By The Herald Editorial Board
The U.S. Supreme Court’s decision last week upholding the federal Indian Child Welfare Act was a strong reaffirmation — in a 7-2 vote — of judicial precedent, Congress’ authority and — most importantly — the sovereignty of Native American tribal nations and their interests in protecting their peoples and their cultures.
The act was adopted in 1978 following a congressional report that found that 25 percent to 35 percent of Native American children were being removed from homes by state child welfare agencies and typically placed in non-native adoptive homes or foster care or in institutions, under the privileged belief that the children were better off away from their families and their tribes. The practice of adopting Native children to white families was a continuation of the institution of Indian boarding schools — run by the government or Catholic church — that operated throughout the United States and Canada and were used to remove children from their tribal lives and communities and assimilate them into American culture following the Civil War era and the Indian Wars until the mid-20th century.
That assimilation effort — believing it necessary to “kill the Indian to save the man” as one Civil War-era boarding school founder put it — resulted in generational trauma and loss of cultural connection, Native American languages, history and customs that the nation’s 574 federally recognized tribes are now working to restore and revitalize.
The Indian Child Welfare Act sought to at least stanch the bleeding of Native culture by giving tribal governments and courts authority when a child must be removed from the family home because of turmoil or abuse, giving preference for placement first to extended family members, then members within the local tribe and followed by members of other tribes, before placement in a non-Native home is allowed.
The opinion, written by Justice Amy Coney Barrett, herself an adoptive mother, upheld the 1978 law and reaffirmed court precedent, rejecting the challenge to the law that it was beyond Congress’ constitutional authority and that family law was a matter for the states, as described by Noah Feldman, a Harvard law professor, in a recent commentary for Bloomberg Opinion.
Feldman does note that the opinion, and a concurrence by Justice Neil Gorsuch — recognized as a defender of tribes regarding issues of sovereignty — didn’t address the lawsuit’s challenge that the ICWA violated the Constitution’s equal protection clause because, it alleged, the ICWA bases adoption rights on race; Barrett’s opinion instead held that the parties lacked standing to raise the issue, leaving the question for another day, if ever.
But the issue here is not of race but tribal sovereignty, the rights that remain with Native American nations that existed before the United States. The case involves the interests of children and families who are citizens of both the United States and of their member tribes; the adoption of children, then, must consider more than the child’s race but their association within their tribal nation.
Last summer, Misty Napheahi, vice chair for the Tulalip Tribes board of directors, told The Daily Herald the case that was then going before the U.S. Supreme Court was “not actually about Indian child welfare.”
“The actual issue is it is the first step in the Supreme Court trying to negate the trust responsibility of the federal government to federally recognized tribes,” Napheahi said last August. “This could declassify us as a political class of people.”

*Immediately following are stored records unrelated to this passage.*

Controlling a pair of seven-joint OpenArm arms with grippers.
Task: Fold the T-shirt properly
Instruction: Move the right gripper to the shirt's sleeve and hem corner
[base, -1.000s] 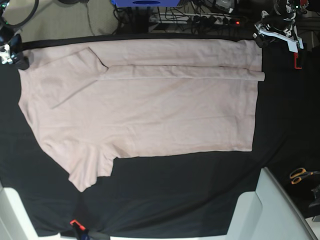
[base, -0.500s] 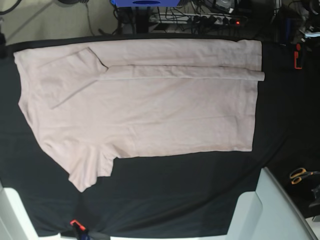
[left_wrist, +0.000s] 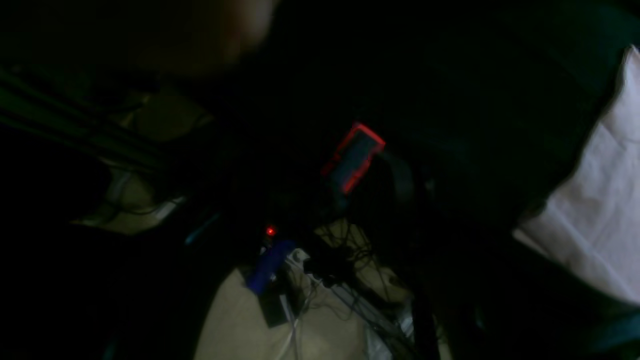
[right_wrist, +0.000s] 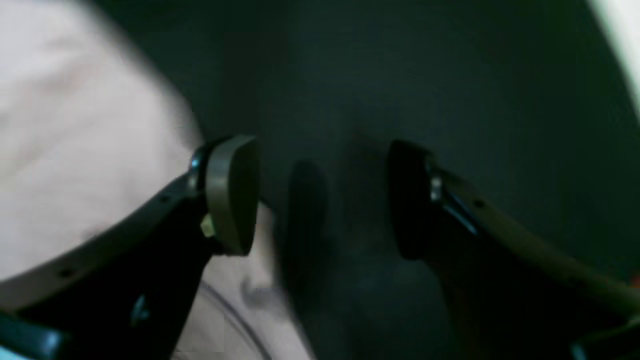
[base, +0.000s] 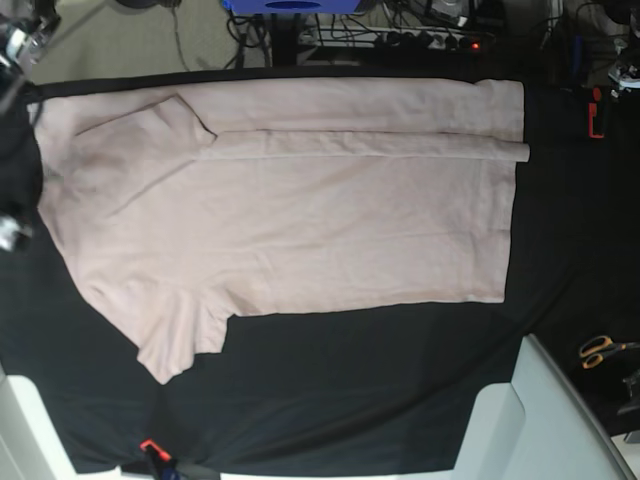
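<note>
T-shirt (base: 300, 210): flat on my tablecloth (base: 380, 390), far edge folded over.
Scissors (base: 600, 350): on tablecloth, right of T-shirt, well apart.

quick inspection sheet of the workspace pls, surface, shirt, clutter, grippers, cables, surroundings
surface: black tablecloth covers the table.
job's things: pale pink T-shirt lies flat, its far long edge folded inward with that sleeve tucked in; the near sleeve is spread out.
clutter: orange-handled scissors at the base view's right edge; a red clamp at the far right.
grippers: right gripper open, nothing between its fingers, over the cloth beside the shirt edge; left gripper not visible, its wrist view too dark.
cables: a tangle of cables and a power strip behind the table.
surroundings: blue object beyond the far edge; white panels at the near corners.
</note>
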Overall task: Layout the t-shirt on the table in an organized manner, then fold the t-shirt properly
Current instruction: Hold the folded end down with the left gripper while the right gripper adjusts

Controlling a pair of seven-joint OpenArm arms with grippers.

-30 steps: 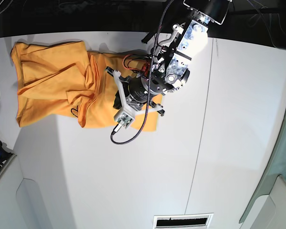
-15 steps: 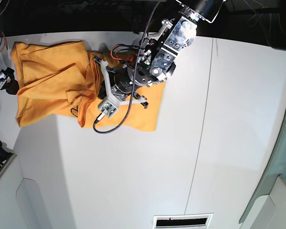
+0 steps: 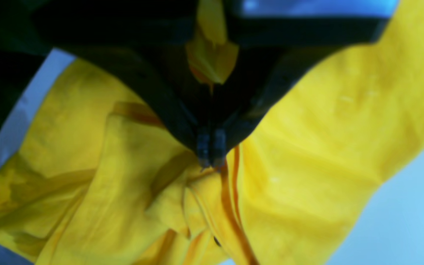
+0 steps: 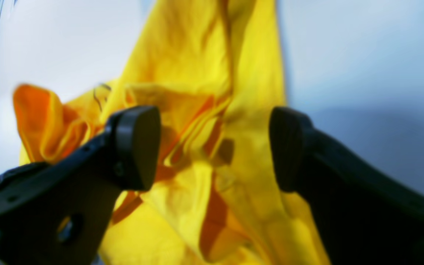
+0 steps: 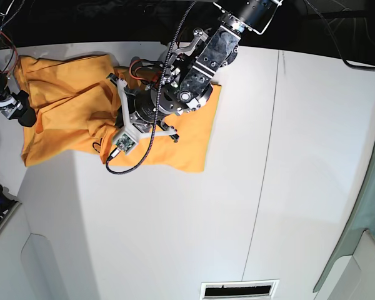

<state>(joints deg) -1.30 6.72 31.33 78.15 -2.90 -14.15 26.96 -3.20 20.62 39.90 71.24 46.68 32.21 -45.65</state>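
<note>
Fabric of the rumpled t-shirt (image 5: 69,100), lying at the white table's (image 5: 237,206) far edge, is pinched in the left gripper (image 3: 211,154), while the right gripper (image 4: 214,147) hangs spread above it.

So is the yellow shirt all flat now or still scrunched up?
Scrunched. The t-shirt lies in bunched folds on the table, one part doubled over another, and the left pincer is pinching a ridge of cloth.
</note>
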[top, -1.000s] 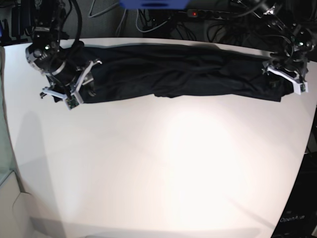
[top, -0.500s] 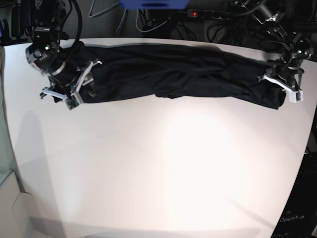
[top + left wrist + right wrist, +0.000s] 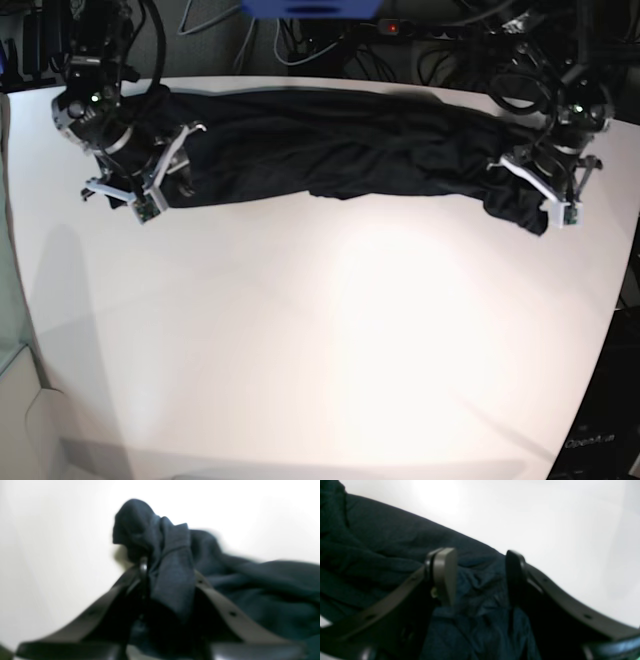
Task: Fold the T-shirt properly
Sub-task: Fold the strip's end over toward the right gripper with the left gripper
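the big dark charcoal, almost black, soft long-sleeved t-shirt [image 3: 340, 140] lies bunched in a long band across the far side of the white desk [image 3: 330, 340]. the left gripper [image 3: 170, 580] has its jaws pinched on a fold of cloth at one end. the right gripper [image 3: 480, 577] stands over the other end, jaws wide, cloth between them.

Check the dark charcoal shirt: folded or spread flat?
Neither: the dark charcoal thin-fabric shirt lies bunched in a long, wrinkled band across the white table's far edge, no neat fold visible.
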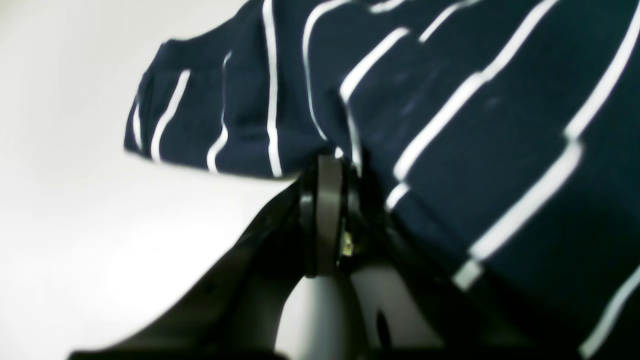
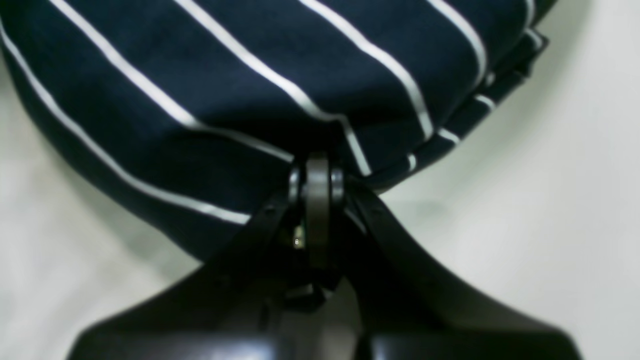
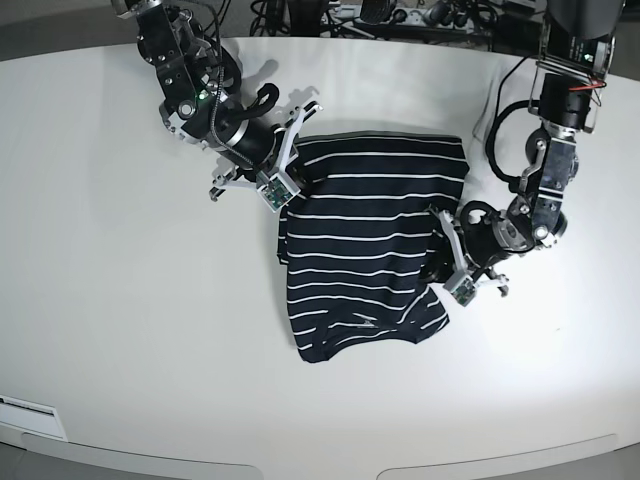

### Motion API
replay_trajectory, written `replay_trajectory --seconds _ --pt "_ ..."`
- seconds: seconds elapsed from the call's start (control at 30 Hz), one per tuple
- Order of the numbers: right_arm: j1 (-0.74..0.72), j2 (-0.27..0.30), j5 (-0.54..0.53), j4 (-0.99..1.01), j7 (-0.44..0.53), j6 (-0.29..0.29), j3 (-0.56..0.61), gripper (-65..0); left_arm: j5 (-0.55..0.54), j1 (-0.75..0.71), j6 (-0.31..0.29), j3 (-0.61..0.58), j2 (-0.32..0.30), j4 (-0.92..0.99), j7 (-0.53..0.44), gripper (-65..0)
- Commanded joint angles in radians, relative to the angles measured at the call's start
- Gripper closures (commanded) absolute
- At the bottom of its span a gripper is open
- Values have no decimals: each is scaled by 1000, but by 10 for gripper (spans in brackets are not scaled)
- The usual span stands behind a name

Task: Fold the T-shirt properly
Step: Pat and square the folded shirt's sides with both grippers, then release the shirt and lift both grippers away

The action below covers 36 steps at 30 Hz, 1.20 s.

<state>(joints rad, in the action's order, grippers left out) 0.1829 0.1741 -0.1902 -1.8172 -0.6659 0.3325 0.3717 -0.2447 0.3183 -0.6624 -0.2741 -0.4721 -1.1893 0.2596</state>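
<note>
T-shirt [image 3: 365,250], partly folded on white surface [image 3: 120,300], long axis near-to-far; left pincer [image 3: 448,268] pinching its near-right edge, right pincer [image 3: 290,180] pinching far-left corner, diagonally opposite.

Worktop [image 3: 110,300] and its load

The worktop is a white, smooth surface with a curved front edge at the bottom of the base frame. One item lies directly on it: the T-shirt [image 3: 365,250], dark navy with thin white stripes, partly folded, at frame centre. Its lower hem reaches toward the lower centre and its upper edge lies near the upper centre. A white strip [image 3: 30,415] sits at the lower left edge.
</note>
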Motion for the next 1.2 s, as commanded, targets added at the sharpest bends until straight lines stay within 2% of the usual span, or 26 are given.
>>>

Happily, that wasn’t the outcome.
Opponents of the Indian Child Welfare Act have claimed that the decision in Brackeen v. Haaland places the interests of the tribes above the welfare of children. Washington Post columnist George Will, in a column published Monday in The Herald, dug up two lurid examples of Indian children, returned to family by tribal courts after removal over concerns of abuse, who later died at the hands of those family members. Without a doubt, however, a plethora of stories are readily available where children came to harm at the hands of adoptive parents, foster parents or institutions.
Any competitive tally of anecdote vs. anecdote, however, won’t save the lives of children or protect their rights to their culture and heritage.
Last July, the Washington state Supreme Court upheld this state’s own Indian Child Welfare Act, regarding a case out of Snohomish County, in which an 8-year-old Ogalala Sioux boy was taken from his family and placed in protective custody, following reports of abuse, most of which, the court found, had been deemed unfounded.
Chief Justice Steven Gonzalez, writing the 5-4 majority opinion, found that both the federal and state law required the state Department of Children, Youth and Families to use “active efforts,” “timely and diligent” to prevent the breakup of an Indian family before removal of a child, unless not removing the child would subject the child to substantial and immediate danger or threat of danger.
That decision places a responsibility on the state to provide support to tribal families before removal becomes necessary, support that could include parenting resources, mental and behavioral health treatment and housing. But it is support that is mandated by state and federal law, Gonzalez wrote “to end the widespread abusive practice of removing Native children from their families and destroying Native communities.”
In other words, saving the Indian, the child and the culture.